Maria Montessori, the founder of the Montessori Method, was an Italian physician and educator who had the distinction of being the first woman to practice medicine in Italy. As a physician, Dr. Montessori worked with young children and became profoundly interested in their development. Through careful and exhaustive observation, she came to the realization that children construct their own personalities as they interact with their environment. She also perceived their strong inner drive to learn as they spontaneously chose and worked with the didactic materials she developed.

Montessori studied children in many countries around the world and realized the universality of the laws of human development. She continued to work tirelessly throughout her life, deepening her understanding of the child and adding to her educational method.

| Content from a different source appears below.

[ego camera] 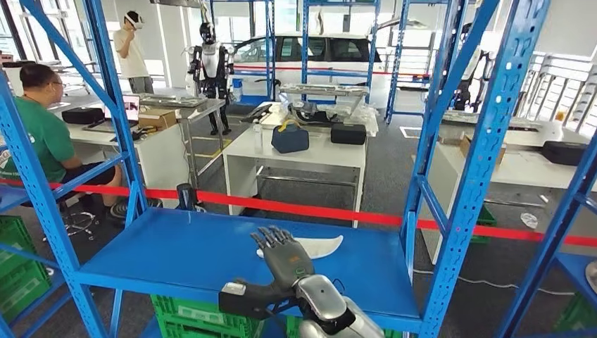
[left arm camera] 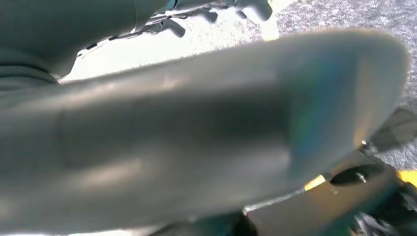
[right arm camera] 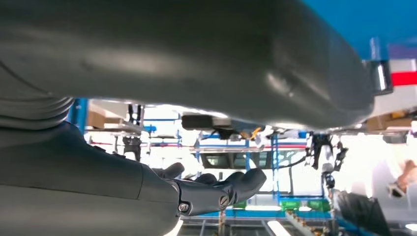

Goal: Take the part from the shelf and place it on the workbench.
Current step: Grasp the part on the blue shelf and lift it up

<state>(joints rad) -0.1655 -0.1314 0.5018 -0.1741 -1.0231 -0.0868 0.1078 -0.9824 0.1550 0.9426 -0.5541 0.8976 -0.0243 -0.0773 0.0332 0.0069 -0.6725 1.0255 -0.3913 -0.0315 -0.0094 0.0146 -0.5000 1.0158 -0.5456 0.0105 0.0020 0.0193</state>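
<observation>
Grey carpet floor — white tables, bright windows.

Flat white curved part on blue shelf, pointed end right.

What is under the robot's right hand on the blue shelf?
The right hand is over the near end of a white curved part lying on the blue shelf. The hand covers that end, so contact cannot be seen.
</observation>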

Dr. Montessori believed that a child’s full potential – physical, intellectual, and emotional – can be reached only if the child is given the opportunity to develop through the exploration of the environment. Montessori education exposes children to the physical and cognitive structures of a highly prepared environment that create an inner discipline and spark their innate curiosity and motivation to learn. Patterns of concentration and attention to detail, when established early, produce a confident, competent learner in later years.

maria-montessori

Montessori vs. Traditional Schools

Montessori School

Teacher has guiding role and meets each child individually; child is an active participant in learning.

Traditional School

Teacher has dominant role; child is a passive participant in learning. Each child learns the same thing.

Montessori School

Instruction pace encourages internalization of information. Child identifies own errors through self-correcting tools. Child reworks until no errors are made.

Traditional School

Instruction pace set by group norm. Work is corrected by the teacher; errors viewed as mistakes.

Montessori School

Comprehension and repetition reinforce feelings of success and learning.

Traditional School

Relies on rote memorization, rewards and punishment to externally motivate learning.

Montessori School

Values concentration and uninterrupted time for focused work cycle to develop.

Traditional School

Values completion of assignments, memorization, and short class times that are heavily scheduled.

Montessori School

Three-year-age cycle in classrooms encourages mentoring and leadership skills which aids in child’s ability to be assertive and confident. In addition, children are able to work at individual levels and feel good about where they “are” in their learning ability.

Traditional School

One-year age cycle with children at different learning abilities trying to learn the same thing. Some are ahead and some are behind but all move at the same pace.

Montessori School

Individualized learning.

Traditional School

Standardized learning.

Montessori education is built on the idea that all learners are individuals. The curriculum allows children to develop skills at their own pace, working alone or in groups. Students may move freely throughout the classroom and socialize while learning to respect others’ work. The freedom to choose assists the child in constructing key executive functions such as inner discipline, cognitive flexibility, and working memory.

Students are grouped into classes that span three years. These mixed-age classrooms provide a greater range of curriculum options and reduced competition. Older children mentor and teach younger ones, building confidence and competence. Peer learning also promotes cooperation and a sense of community. This flexibility and focus on social skills allow learning to be tailored to the needs of the individual, regardless of ability, learning style, or social maturity.

For more information on Montessori Education, please review our website, especially the Parent and Student Handbook, and/or visit the sites below. We also encourage you to make an appointment to visit our school, observe the classroom(s) at work, and speak with the staff.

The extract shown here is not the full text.